Inadéquation entre l’offre et la demande sur le marché du neuf, bon agencement et optimisation de l’espace dans l’ancien, solidité des constructions sont autant de facteurs en faveur de la seconde main. Plusieurs logements à revendre suite à des déménagements dans les quartiers neufs des grandes villes.

Le secteur immobilier est empêtré dans la crise depuis quelques années. Dans ce contexte, le segment résidentiel de seconde main manifeste pourtant des signes de redressement. Selon l’indice des prix des actifs immobiliers (IPAI) de Bank Al-Maghrib, le nombre de transactions a augmenté de 0,4% au 2e trimestre de cette année, après une baisse de 1,8% les trois premiers mois. En revanche, l’indice général est resté stable, mais recouvre une diminution de 0,3% des prix des biens résidentiels.

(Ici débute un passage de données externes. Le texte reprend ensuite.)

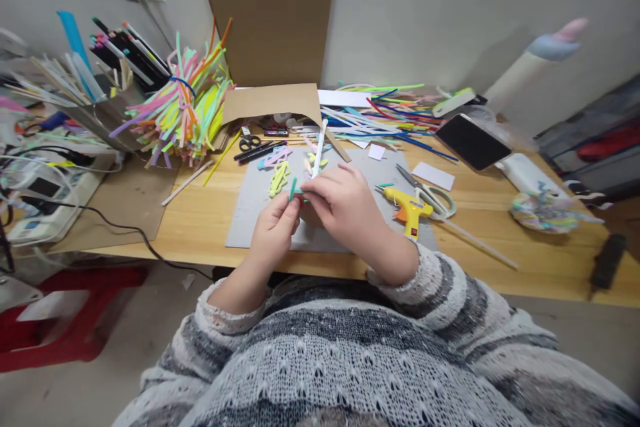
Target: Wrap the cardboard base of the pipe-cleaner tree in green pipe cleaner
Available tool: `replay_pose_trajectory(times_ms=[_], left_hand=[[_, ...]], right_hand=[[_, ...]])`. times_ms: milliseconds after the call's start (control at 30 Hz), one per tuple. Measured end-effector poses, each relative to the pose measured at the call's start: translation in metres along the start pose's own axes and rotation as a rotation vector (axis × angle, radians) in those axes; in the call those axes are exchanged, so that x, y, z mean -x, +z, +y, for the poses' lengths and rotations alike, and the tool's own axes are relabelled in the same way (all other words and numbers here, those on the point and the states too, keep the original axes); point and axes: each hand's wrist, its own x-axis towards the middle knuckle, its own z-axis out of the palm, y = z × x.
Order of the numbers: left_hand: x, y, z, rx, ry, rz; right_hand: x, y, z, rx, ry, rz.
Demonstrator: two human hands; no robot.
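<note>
Over the grey mat (245, 217), my left hand (276, 223) pinches a short green pipe cleaner (293, 188) between thumb and fingers. The fingertips of my right hand (345, 203) close on the same green piece from the right, hiding part of it. Just beyond my right hand a white stick (320, 147) lies pointing away; I cannot tell its kind. Yellow bent pipe cleaner shapes (279, 179) and a pink-and-blue one (275, 157) rest on the mat to the left. A yellow hot glue gun (410, 208) lies right of my hands.
Beside the glue gun are scissors (435, 200) and a white card (433, 176). A phone (473, 141) lies at the back right. Small black scissors (249, 140), a pipe cleaner bundle (187, 100) and a cardboard sheet (270, 20) stand behind. A power strip (55, 207) with cables sits left.
</note>
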Motion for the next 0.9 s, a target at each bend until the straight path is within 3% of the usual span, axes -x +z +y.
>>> replay_pose_trajectory(times_ms=[133,333,400,500,567,667,767,833,900], left_hand=[[-0.002,-0.005,0.001,-0.084,0.051,0.058],[-0.01,-0.011,0.013,-0.375,0.229,0.017],[-0.015,-0.011,0.015,-0.305,0.225,0.0],[-0.021,-0.013,0.015,-0.012,0.058,-0.082],[-0.022,-0.016,0.015,0.063,-0.025,-0.066],[-0.02,-0.028,0.018,-0.179,0.017,0.087],[-0.019,-0.048,0.022,-0.652,0.041,0.197],[-0.02,-0.064,0.022,-0.941,-0.056,0.203],[-0.021,-0.081,0.018,-1.09,-0.168,0.126]], right_hand=[[0.0,0.004,0.009,-0.178,0.063,0.056],[0.002,-0.002,0.013,-0.327,0.146,0.085],[0.001,-0.003,0.014,-0.358,0.164,0.088],[0.002,-0.003,0.015,-0.382,0.186,0.104],[0.003,-0.004,0.015,-0.38,0.197,0.106],[0.003,-0.005,0.016,-0.376,0.205,0.101],[0.003,-0.006,0.016,-0.38,0.211,0.101],[0.003,-0.006,0.017,-0.38,0.212,0.103],[0.003,-0.006,0.017,-0.379,0.214,0.103]])
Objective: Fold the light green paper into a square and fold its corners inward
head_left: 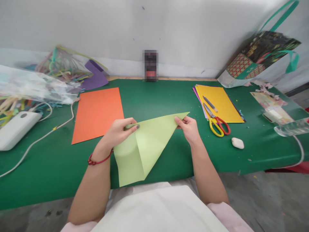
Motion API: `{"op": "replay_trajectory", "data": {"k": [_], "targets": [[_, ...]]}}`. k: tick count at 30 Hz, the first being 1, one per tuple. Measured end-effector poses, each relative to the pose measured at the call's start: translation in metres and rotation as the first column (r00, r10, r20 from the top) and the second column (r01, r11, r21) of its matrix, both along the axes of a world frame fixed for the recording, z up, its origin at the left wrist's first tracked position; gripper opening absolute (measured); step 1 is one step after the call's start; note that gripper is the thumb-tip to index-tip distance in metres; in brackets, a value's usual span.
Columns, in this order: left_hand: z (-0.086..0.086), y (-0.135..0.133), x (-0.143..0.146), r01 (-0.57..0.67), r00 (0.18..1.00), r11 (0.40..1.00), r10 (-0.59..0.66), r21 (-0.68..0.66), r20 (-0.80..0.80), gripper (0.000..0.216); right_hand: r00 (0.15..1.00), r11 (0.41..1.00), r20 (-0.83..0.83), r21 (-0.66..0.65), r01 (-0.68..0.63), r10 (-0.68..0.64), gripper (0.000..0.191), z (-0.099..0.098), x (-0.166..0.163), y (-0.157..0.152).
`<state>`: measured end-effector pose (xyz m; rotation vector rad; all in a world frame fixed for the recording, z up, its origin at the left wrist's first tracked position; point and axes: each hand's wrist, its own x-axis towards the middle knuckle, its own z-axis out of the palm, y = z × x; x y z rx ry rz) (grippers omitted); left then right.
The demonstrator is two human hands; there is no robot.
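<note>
Head view: both hands are working light green paper (154,138) at the near middle of the green table (156,96). Left hand (120,131) is pinching its far left edge, thumb against fingers; right hand (188,127) is pinching near the pointed right corner, thumb on top. Paper is showing a slanted edge at right and a single-layer strip at left, so probably a diagonal fold is being set. Doing it well is likely meaning: matching far edges, steadying left, pressing the slant from its middle outward. Orange sheet (98,112) is lying left, scissors (214,120) right. Can't tell if the paper is resting flat.
</note>
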<state>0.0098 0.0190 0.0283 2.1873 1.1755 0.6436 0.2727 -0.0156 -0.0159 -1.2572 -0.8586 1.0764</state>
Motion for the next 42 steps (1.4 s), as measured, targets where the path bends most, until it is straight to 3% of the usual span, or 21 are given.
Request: {"op": "replay_trajectory", "data": {"k": [22,30,42], "targets": [[-0.001,0.001,-0.003,0.012,0.999,1.000,-0.013,0.015,0.031,0.023,0.996,0.996,-0.008,0.009,-0.086,0.086,0.046,-0.001,0.006,0.000],[-0.003,0.001,-0.002,0.016,0.999,0.999,-0.017,0.037,0.039,0.024,0.999,0.999,0.043,0.042,0.002,-0.004,0.045,0.001,0.004,0.000],[-0.004,0.001,0.003,0.036,0.999,0.996,-0.039,0.087,0.036,0.023,0.991,0.990,0.050,-0.080,-0.116,0.120,0.046,-0.008,-0.008,0.001]]}}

A l’origine de la baisse dans les capitales adminisrative et économique, un volume important de biens a été mis sur le marché, suite au déménagement des propriétaires vers les quartiers périphériques : Dar Bouazza et Bouskoura à Casablanca et Prestigia Hay Riad à Rabat. Ce reflux a revivifié la demande de personnes n’ayant pu trouver un logement répondant à leurs attentes dans le neuf ou ne disposant pas d’un budget conséquent. C’est cet effet prix qui explique le regain d’intérêt pour l’ancien, même si «le prix du neuf commence généralement à s’aligner sur celui de seconde main», explique un agent immobilier. Et si certains particuliers préfèrent investir dans l’ancien et consacrer une partie de leur budget à la rénovation, c’est pour disposer d’un cadre de vie plus agréable et une finition de bien meilleure qualité que dans un programme de logements neufs.

La disponibilité ou non du foncier a son importance

Un autre élément vient s’ajouter à la donne : la solidité des constructions des anciens immeubles. «Un immeuble vieux d’une vingtaine ou d’une trentaine d’années a toujours la cote, comparativement à un immeuble neuf qui commence à subir ses premières fissures au bout de trois ans», précise un agent immobilier à Casablanca.
«Nous avons choisi de nous installer dans un ancien immeuble à Bourgogne, plus spacieux, plus lumineux et mieux agencé plutôt que de se suffire de ces logements neufs assez exigus. Toutefois, si un promoteur innove et propose un produit qui répondrait à nos besoins, nous ne rechignerons pas sur les moyens pour l’acquérir», rapporte un agent immobilier auquel s’est confié un client. Ce type de clients n’est pas représentatif parce qu’en plus de la recherche de la stabilité, il est dans une logique d’investissement.
Toutefois, les prix de la deuxième main n’ont pas beaucoup baissé dans les quartiers denses où il n’y a presque plus de terrain. A Bourgogne par exemple, le prix des appartements de seconde main du moyen standing s’établit en moyenne à 11 000 DH/m2 contre 12 000 DH/m2 au quartier Belvédère. Sur l’avenue Abdelmoumen, qui constitue l’un des quartiers d’affaires de Casablanca, le prix de l’ancien tourne aux alentours de 15 000 DH/m2, au lieu de 13 500 DH à 2 Mars. Au centre-ville, il est facile de trouver un logement à un prix moyen de 11 000 DH/m2 contre 12 000 DH à Sidi Maarouf.
A Rabat, l’offre est tellement réduite dans certains quartiers comme l’Océan et Dyour Jamâa que les prix des logements anciens n’ont pas fortement diminué. Ils se situent en moyenne à 12000 DH/m2. Et comme la demande reste soutenue dans d’autres quartiers comme Agdal et Hay Riad, les prix sont repartis à la hausse après des contractions de 20% environ. Actuellement, ils sont respectivement à 14 000 DH et 18 000 DH le m2.